■ **Task statement**:
Give back exactly the stretch of data below from the line holding "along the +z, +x" through the line holding "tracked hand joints", both ends included, and leave the remaining lines out.

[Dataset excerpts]
# # #
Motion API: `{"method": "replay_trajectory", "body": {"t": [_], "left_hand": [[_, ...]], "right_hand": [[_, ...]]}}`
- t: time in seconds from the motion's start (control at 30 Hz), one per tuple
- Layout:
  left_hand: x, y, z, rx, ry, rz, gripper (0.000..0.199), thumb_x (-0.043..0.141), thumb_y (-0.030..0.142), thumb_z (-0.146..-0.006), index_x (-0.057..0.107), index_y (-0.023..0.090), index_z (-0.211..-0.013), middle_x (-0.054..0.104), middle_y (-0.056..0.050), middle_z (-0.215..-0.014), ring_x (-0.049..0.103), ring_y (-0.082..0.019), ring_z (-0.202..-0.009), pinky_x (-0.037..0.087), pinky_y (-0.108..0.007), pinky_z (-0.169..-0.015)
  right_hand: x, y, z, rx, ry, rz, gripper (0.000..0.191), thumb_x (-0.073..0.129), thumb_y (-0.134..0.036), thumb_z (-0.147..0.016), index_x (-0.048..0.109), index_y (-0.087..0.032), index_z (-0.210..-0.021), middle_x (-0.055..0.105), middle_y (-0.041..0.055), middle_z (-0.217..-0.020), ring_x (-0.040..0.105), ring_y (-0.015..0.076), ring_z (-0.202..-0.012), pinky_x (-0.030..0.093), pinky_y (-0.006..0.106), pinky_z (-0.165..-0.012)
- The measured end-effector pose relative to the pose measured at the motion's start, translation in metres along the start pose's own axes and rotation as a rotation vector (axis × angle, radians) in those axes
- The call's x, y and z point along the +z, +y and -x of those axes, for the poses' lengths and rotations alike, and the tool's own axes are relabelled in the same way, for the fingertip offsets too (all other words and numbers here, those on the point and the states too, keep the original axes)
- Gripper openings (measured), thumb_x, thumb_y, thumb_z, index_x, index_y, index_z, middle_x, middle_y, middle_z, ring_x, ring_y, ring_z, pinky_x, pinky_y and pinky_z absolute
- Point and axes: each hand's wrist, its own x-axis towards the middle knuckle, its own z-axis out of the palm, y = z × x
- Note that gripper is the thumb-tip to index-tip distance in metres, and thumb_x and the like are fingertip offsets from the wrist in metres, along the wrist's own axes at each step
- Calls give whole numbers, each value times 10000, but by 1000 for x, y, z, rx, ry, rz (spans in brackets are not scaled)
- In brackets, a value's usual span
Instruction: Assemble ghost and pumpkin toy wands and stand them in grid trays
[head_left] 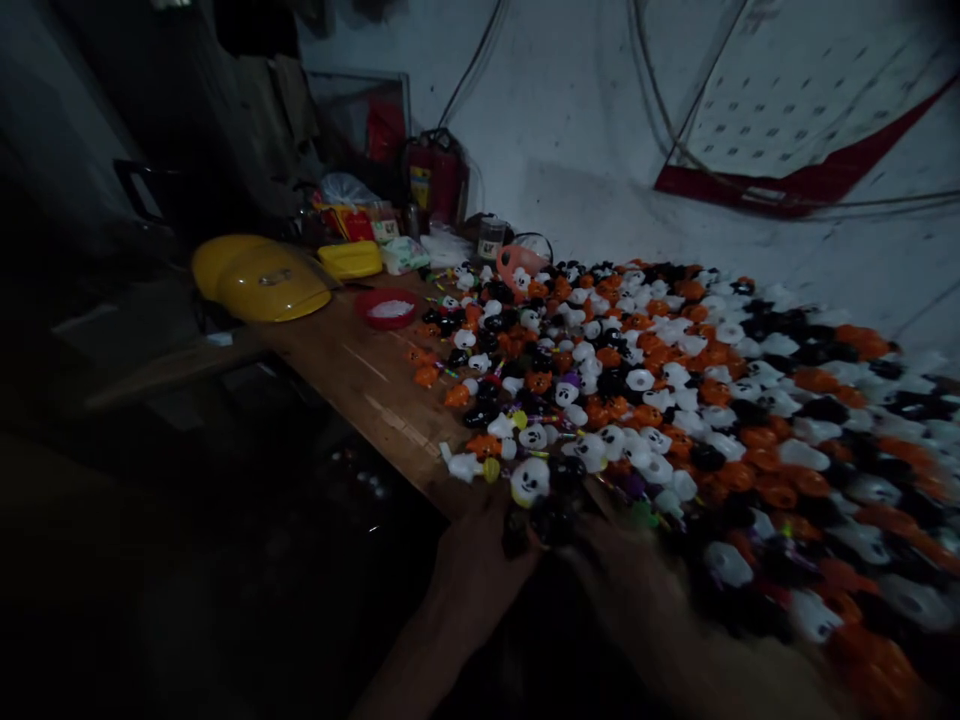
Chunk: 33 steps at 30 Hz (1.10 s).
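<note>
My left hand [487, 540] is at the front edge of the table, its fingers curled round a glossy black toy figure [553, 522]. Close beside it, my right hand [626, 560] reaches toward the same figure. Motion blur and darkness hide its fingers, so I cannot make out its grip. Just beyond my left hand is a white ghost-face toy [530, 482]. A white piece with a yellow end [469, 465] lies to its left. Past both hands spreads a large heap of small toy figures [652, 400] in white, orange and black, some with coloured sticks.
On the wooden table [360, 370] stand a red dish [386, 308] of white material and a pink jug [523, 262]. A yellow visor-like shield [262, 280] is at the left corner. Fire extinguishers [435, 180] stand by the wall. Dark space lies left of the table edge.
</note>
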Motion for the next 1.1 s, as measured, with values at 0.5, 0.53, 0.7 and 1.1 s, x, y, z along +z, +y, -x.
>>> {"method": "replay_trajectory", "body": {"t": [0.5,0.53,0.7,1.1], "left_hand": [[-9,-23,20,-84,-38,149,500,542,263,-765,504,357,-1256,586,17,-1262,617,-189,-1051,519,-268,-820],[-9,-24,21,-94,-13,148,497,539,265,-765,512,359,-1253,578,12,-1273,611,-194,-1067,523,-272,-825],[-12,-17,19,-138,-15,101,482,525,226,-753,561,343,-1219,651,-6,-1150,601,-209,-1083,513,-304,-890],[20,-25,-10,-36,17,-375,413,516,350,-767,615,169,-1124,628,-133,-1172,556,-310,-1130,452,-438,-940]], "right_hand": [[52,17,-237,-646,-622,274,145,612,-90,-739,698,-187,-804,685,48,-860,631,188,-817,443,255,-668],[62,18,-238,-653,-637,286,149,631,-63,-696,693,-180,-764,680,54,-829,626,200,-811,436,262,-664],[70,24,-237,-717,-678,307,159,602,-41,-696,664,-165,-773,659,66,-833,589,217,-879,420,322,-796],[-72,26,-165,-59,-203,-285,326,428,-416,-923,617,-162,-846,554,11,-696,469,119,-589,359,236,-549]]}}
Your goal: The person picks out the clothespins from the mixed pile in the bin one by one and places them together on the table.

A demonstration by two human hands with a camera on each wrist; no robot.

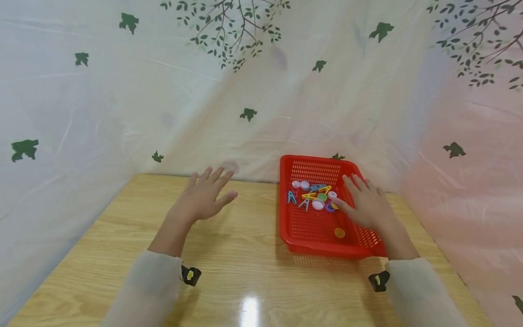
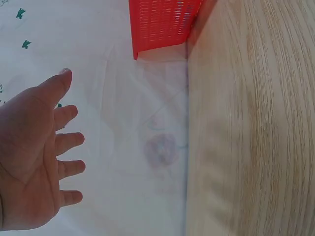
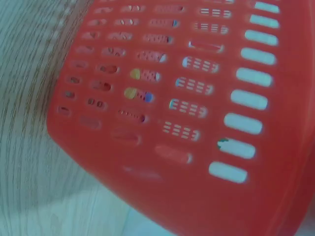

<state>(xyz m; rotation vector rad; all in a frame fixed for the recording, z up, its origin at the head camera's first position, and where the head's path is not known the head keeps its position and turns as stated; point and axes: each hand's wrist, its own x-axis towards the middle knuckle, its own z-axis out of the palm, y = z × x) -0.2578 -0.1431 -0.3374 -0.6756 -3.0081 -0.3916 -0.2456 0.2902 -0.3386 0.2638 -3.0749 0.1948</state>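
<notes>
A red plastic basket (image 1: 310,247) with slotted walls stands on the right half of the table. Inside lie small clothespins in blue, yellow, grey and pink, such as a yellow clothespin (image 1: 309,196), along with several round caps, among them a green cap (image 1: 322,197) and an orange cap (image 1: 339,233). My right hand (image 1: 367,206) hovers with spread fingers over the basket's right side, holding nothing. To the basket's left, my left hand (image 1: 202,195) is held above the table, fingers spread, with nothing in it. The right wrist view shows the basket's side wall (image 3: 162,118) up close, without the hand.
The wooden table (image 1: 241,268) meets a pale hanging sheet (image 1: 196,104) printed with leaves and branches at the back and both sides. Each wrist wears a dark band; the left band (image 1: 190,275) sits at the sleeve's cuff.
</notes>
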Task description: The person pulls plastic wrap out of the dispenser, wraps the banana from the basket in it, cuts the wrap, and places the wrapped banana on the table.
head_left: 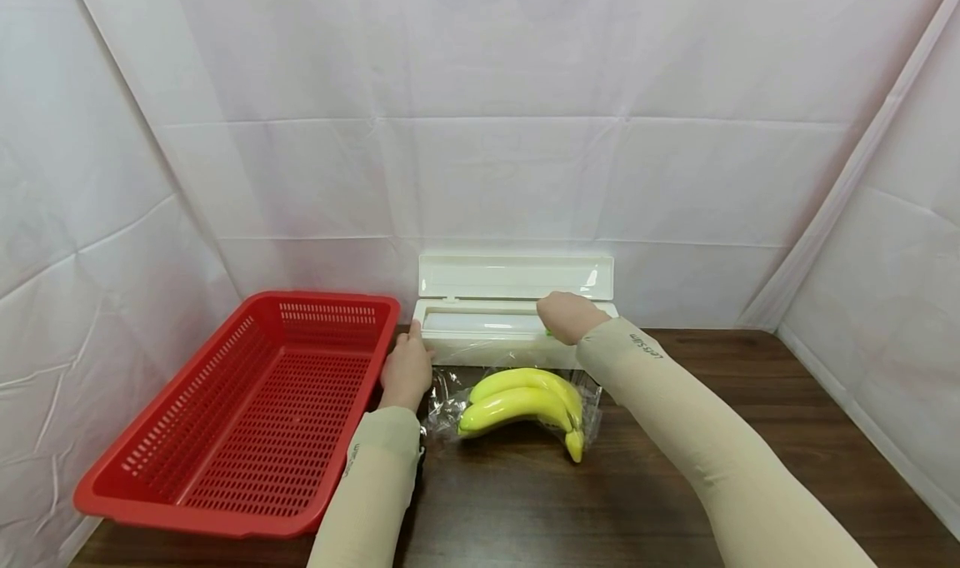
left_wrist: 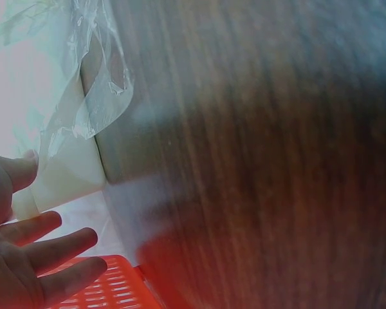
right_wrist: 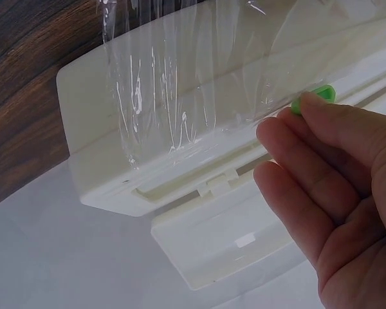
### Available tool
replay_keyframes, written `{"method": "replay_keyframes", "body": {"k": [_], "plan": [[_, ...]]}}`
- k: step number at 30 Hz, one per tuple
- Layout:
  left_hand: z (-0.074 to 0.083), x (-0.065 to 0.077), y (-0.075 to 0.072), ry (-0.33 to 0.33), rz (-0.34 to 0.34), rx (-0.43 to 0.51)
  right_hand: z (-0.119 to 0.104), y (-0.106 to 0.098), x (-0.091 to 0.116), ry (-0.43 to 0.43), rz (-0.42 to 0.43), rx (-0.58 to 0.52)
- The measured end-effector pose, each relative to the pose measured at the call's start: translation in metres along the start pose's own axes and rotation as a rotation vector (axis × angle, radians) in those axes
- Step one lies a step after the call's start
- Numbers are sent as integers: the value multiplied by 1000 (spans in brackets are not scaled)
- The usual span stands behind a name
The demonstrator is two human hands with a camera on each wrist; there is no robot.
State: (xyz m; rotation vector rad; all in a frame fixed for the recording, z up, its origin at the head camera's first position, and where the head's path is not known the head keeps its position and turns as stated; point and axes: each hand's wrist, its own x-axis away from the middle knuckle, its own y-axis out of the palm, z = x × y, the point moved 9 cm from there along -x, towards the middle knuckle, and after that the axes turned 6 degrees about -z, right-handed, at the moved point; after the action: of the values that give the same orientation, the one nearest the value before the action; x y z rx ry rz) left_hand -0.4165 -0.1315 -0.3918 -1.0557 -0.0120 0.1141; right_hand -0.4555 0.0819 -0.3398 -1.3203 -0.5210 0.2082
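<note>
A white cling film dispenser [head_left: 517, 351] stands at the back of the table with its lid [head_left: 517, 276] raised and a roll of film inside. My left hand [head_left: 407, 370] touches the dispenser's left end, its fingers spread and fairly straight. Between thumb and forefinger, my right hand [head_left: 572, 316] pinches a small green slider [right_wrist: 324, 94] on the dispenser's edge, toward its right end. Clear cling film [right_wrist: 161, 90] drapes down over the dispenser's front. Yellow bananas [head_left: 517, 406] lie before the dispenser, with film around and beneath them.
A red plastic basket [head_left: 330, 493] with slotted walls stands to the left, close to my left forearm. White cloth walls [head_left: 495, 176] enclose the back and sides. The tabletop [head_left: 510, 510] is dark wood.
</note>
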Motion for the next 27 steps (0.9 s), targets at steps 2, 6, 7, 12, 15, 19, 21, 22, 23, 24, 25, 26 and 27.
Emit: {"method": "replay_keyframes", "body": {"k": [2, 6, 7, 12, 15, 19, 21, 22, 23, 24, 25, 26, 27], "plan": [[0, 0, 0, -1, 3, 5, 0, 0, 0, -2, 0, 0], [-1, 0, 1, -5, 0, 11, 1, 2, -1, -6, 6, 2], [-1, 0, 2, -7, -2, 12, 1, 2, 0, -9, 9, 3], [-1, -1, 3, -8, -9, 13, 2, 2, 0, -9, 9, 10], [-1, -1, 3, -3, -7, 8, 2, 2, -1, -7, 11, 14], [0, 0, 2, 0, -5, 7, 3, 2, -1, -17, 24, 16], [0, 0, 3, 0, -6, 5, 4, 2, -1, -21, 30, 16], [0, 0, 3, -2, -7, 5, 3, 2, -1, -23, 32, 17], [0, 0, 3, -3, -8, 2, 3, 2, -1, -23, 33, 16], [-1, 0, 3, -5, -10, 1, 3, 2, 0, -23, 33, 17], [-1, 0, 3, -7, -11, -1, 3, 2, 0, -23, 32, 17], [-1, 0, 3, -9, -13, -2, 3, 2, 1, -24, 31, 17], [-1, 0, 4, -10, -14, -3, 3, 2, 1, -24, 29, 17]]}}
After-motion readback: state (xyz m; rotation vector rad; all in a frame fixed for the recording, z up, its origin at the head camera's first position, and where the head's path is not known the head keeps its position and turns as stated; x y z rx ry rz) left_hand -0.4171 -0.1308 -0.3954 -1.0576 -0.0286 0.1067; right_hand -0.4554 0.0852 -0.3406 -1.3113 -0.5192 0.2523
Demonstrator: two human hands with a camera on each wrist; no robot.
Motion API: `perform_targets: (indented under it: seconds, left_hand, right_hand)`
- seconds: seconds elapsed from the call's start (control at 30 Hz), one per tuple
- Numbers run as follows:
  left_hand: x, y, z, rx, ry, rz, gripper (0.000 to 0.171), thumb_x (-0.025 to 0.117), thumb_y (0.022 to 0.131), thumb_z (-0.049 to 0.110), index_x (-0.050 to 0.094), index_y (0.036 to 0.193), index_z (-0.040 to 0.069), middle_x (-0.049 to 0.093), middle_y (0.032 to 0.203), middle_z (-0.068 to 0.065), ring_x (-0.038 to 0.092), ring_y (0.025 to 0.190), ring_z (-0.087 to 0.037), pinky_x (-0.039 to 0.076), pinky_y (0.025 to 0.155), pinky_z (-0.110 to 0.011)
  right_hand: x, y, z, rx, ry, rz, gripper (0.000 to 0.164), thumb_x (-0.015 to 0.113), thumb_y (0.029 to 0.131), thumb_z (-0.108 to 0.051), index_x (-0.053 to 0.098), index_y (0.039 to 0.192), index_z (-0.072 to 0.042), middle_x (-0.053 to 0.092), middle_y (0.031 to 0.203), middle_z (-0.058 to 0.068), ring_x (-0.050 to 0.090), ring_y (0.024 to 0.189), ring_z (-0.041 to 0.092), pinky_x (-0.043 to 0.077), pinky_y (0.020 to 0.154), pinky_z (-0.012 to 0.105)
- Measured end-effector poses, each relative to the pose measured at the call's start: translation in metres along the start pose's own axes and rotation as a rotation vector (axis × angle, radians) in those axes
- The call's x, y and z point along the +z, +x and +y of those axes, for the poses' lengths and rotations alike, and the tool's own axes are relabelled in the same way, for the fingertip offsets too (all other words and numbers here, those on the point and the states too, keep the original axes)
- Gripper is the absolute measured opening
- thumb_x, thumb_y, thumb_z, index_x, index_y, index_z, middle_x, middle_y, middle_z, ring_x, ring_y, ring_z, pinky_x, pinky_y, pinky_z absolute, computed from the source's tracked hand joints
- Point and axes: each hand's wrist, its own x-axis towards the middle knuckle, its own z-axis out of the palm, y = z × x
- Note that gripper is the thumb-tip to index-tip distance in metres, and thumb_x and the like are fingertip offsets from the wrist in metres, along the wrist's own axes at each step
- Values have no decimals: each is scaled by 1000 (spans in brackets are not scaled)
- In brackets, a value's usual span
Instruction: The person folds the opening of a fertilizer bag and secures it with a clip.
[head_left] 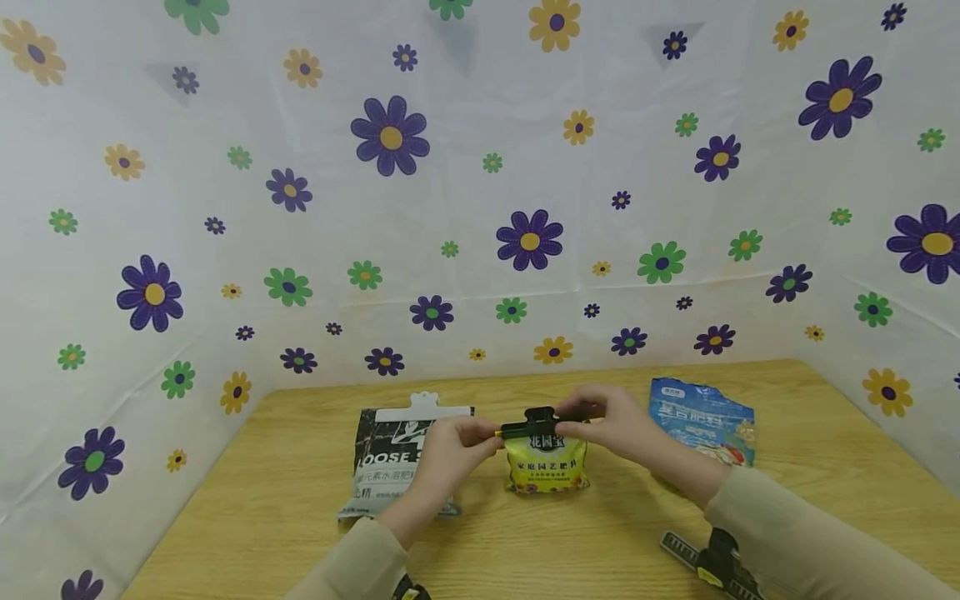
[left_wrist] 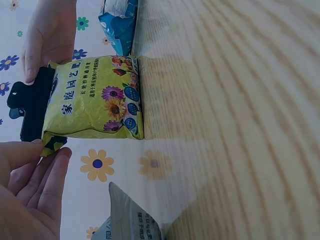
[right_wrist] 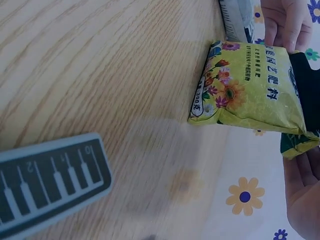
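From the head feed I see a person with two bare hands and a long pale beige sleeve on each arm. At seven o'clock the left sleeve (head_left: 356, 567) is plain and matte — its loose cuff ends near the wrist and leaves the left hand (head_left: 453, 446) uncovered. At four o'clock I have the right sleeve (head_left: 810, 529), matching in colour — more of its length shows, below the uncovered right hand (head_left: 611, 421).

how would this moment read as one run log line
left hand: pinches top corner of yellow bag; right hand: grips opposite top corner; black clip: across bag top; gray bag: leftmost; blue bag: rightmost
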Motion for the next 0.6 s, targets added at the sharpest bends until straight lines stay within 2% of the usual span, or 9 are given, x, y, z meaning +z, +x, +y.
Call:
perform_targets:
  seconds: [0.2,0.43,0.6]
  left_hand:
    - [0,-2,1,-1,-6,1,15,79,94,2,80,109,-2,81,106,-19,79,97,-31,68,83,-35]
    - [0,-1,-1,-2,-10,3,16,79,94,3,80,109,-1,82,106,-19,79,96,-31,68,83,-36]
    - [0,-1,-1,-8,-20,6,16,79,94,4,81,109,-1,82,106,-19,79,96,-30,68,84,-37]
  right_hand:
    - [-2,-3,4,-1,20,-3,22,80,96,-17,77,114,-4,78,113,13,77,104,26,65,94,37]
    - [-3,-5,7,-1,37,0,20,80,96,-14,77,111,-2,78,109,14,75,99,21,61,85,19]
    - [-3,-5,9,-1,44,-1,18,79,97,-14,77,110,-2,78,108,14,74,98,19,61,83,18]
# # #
■ **Exercise response**:
- The call's x, y and z point along the +z, +x and +y of those axes, for the poses' lengths and rotations alike, and the tool's own axes are relabelled in the same way, for the fingertip offsets too (all other words and numbers here, those on the point and the states too, keep the original axes)
- Gripper is the absolute measured opening
- thumb_x, thumb_y, thumb_z, index_x, index_y, index_z, middle_x, middle_y, middle_z, ring_x, ring_y, ring_z, pinky_x, pinky_y, pinky_z absolute, computed from the source's tracked hand joints

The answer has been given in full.